お客さんを選んでいるようであり、お客さんに選んでもらう。あくまで選択権はお客さん。そんなところです。

防御あっての攻撃

「攻撃は最大の防御」と言う言葉がありますが、僕はちょっと違うなと。

スタッフが何人もいるところならそれができますがひとりでやみくもに攻めるのは蛮勇、猪武者です。

人間は十人十色なのでどうしても「合わない人間」は一定数います。「招かれざる客」も。

合わない人のために無理をしても良い事ありません。ごく一部の合う人に注力する。ひとりではそれくらいしかできませんので。

そのための防御策としての自分発信です。先日取り上げた「田中のトリセツ」も同じです。

田中がどんな人間かも知らないで「紹介されたから」ではお互いが損をすることになりかねませんので。
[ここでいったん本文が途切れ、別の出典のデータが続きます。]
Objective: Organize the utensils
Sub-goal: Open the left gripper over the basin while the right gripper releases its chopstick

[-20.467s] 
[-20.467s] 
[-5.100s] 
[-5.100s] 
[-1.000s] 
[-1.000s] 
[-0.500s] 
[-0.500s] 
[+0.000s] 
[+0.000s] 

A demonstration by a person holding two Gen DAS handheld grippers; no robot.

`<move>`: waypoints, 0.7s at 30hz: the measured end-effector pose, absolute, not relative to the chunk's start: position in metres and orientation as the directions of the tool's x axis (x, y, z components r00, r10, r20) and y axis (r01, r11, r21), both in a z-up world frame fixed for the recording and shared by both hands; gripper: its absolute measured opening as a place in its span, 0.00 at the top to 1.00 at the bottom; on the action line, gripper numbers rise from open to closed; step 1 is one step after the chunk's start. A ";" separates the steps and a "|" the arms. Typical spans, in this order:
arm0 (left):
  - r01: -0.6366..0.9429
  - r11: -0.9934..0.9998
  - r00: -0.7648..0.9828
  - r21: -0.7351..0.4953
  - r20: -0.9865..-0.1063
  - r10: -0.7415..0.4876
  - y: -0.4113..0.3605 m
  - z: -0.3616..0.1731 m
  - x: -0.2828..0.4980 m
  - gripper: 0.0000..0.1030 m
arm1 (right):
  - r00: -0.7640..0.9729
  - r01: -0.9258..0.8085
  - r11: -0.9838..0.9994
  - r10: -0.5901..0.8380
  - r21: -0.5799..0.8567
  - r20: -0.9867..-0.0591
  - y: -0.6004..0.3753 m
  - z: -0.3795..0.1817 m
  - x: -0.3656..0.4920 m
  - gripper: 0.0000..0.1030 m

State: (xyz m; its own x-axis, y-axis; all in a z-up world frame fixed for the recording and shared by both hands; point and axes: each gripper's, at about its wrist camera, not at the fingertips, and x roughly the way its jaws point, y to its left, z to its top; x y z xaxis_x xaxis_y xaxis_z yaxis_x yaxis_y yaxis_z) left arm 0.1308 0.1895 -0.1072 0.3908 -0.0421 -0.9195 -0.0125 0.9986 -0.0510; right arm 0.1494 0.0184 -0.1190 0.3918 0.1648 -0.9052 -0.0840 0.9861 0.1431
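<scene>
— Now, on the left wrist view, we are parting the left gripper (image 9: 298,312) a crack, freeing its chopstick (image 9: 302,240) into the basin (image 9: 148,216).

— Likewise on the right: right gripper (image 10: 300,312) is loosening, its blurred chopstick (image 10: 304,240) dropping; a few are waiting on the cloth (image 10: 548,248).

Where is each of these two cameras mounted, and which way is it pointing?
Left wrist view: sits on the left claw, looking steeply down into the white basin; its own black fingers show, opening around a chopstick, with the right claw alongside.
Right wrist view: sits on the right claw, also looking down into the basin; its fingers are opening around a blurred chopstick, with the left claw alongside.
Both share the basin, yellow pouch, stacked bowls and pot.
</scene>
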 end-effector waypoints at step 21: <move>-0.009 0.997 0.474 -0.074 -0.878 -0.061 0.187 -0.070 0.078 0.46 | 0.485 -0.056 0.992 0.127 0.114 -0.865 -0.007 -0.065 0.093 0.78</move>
少なくとも僕のところでは「前の税理士はやってくれた」は通用しません。

ヒアリングをしてみて、経費と認められないと判断したものは絶対に認めません。かたくなに要求されたら中途解約します(契約書やトリセツにもそのように記載があります)。

そういった具合に防御は徹底しています。

食べていくために

頭が固いヤツ、わからずや、クソ真面目…そのように感じるかも知れませんが、経験者以外には理解できないとんでもない苦労の末に税理士としてやっています。この道で生涯食べていくために稼がなければなりません。

それを数万円の手数料のために資格剥奪になるようなリスクを犯す馬鹿はいません。

脱税行為、租税回避行為ととれる要求してきた人が一生食べさせてくれる訳もありません。

これまでの経験上、少しでも口を滑らせたり曖昧な言い方をしようものなら「○○税理士が良いって言った」と言われるのがオチです(例え無報酬の雑談でも)。

そうなると言った言わないの水掛け論から税賠のリスク…良い事はありません。

その懸念から独立早々断腸の思いで契約解除した関与先もありました。

全ては食べていくため、「税理士田中」を守るため。

自分の身は自分で守るしかありませんので。